Mulu è una donna etiope che ha dovuto convivere per anni con il tracoma. Ogni battito di ciglia le provocava un dolore indescrivibile. Fino all’operazione di trichiasi che le ha cambiato la vita e che le ha fatto affermare, con il sorriso: “non mi sono mai sentita così bene”.

foto Mulu

L’incontro con Mulu

Incontriamo Mulu al centro oculistico GTM, nostro partner a Butajira, in Etiopia. È appena stata operata di trichiasi e deve attendere una ventina di minuti prima di poter rimuovere le bende. E così ci racconta la sua storia.

Il suo racconto inizia in un modo che, purtroppo, abbiamo sentito molte volte: circa un anno prima, ha iniziato a provare un fastidio agli occhi, come se fossero entrati dei granelli di sabbia. Inizialmente pensava si trattasse di congiuntivite, ma con il passare dei giorni questi “granelli di sabbia” non se ne andavano, anzi, si facevano sempre più graffianti.

Con loro, il fastidio peggiorava e si trasformava in dolore. Fino al momento in cui anche solo tenere gli occhi aperti era causa di una terribile sofferenza.

La malattia degenera velocemente

Questi sono sintomi evidenti della trichiasi, lo stadio più avanzato del tracoma, quando ormai le ciglia si rivoltano all’interno dell’occhio e sfregano sulla cornea a ogni battito. Al momento, però, Mulu ancora non lo sapeva e continuava a svolgere le attività domestiche cercando di ignorare il dolore.

Da quando il marito, molto anziano, non riesce più ad occuparsi dei campi, è lei che ha in carico il mantenimento di tutta la famiglia.
Con il passare delle settimane la situazione iniziava ad essere insostenibile. Il figlio Ayele abbandona la scuola per dedicarsi al raccolto e seguire la madre, ormai incapace di tenere gli occhi aperti per il dolore:

Prima andavo al mercato da sola, ora non riesco a vedere chiaramente, mi faccio accompagnare dai vicini.

Mulu

“Non potrà mai fare male quanto fa male ogni giorno”

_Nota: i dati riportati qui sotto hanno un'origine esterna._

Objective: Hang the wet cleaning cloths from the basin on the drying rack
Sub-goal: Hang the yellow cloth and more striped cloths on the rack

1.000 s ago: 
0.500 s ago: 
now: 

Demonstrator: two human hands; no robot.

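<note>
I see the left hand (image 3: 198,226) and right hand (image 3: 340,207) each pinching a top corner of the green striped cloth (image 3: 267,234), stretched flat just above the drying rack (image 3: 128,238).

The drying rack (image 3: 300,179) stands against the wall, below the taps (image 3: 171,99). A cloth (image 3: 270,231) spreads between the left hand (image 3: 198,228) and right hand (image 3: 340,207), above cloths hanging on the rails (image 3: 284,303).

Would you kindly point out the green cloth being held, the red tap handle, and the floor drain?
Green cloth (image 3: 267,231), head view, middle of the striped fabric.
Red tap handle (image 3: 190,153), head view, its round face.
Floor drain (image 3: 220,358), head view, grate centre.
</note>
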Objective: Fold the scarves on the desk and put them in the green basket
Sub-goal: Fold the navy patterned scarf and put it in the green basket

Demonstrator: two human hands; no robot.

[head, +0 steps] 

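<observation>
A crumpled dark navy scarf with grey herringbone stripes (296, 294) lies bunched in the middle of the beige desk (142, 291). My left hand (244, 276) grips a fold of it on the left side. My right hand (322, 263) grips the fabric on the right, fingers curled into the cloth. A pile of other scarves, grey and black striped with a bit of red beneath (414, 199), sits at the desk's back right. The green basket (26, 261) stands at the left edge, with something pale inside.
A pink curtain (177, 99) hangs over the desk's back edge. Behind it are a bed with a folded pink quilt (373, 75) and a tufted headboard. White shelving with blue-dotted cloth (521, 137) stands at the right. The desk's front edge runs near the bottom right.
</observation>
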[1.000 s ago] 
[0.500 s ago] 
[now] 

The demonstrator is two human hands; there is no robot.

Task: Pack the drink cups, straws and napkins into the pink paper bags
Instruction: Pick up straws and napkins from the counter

La figlia di Mulu, Melet, che vive in un altro distretto con il marito e il figlio di tre anni, inizia a informarsi sulle possibili cure e viene così a conoscenza del centro oculistico GMT, partner di CBM a Butajira, a sud della capitale. Melet accompagna quindi la madre in ospedale dove le viene diagnosticato il tracoma e fissata immediatamente l’operazione.

Durante le procedure di preparazione all’intervento, l’infermiera le chiede se ha paura. La risposta è immediata:

Non ho paura, non potrà mai fare male quanto fa male ogni giorno.

Mulu ci riporta con semplicità e naturalezza questo dialogo, ma le sue parole ci fanno capire una volta in più quanta sofferenza causi questa malattia (pur essendo prevenibile e curabile).

Finalmente il sollievo

Nel frattempo, i venti minuti di attesa sono terminati. Medici e infermieri si avvicinano a Mulu per toglierle le bende.

Per qualche secondo tratteniamo tutti il fiato mentre Mulu sbatte le palpebre un paio di volte e si guarda intorno.
Poi finalmente sorride, sollevata.

Sto bene. Mi sento meglio di come mi sia mai sentita. Se incontrerò qualcuno nella mia condizione dirò sicuramente di venire qui per essere aiutati.

L’impegno di CBM nella lotta al tracoma

Il tracoma è la prima causa infettiva di cecità al mondo. Dilaga dove manca acqua pulita e dove le condizioni igieniche sono scarse. Eppure, può essere eliminato.

Come CBM siamo presenti in Etiopia dal 2014 con numerosi progetti di eliminazione del tracoma. Applicando la strategia S.A.F.E. promossa dall’Organizzazione Mondiale della Sanità abbiamo debellato la malattia da interi villaggi. Dallo scorso anno abbiamo esteso l’intervento anche in Sud Sudan dove mancano piani di azione e la malattia dilaga.

Testimonianze che ci ricordano dove stiamo andando

Testimonianze come quella di Mulu sono sempre una grande ricchezza e sono anche la prova concreta che il nostro impegno condiviso sta davvero facendo la differenza.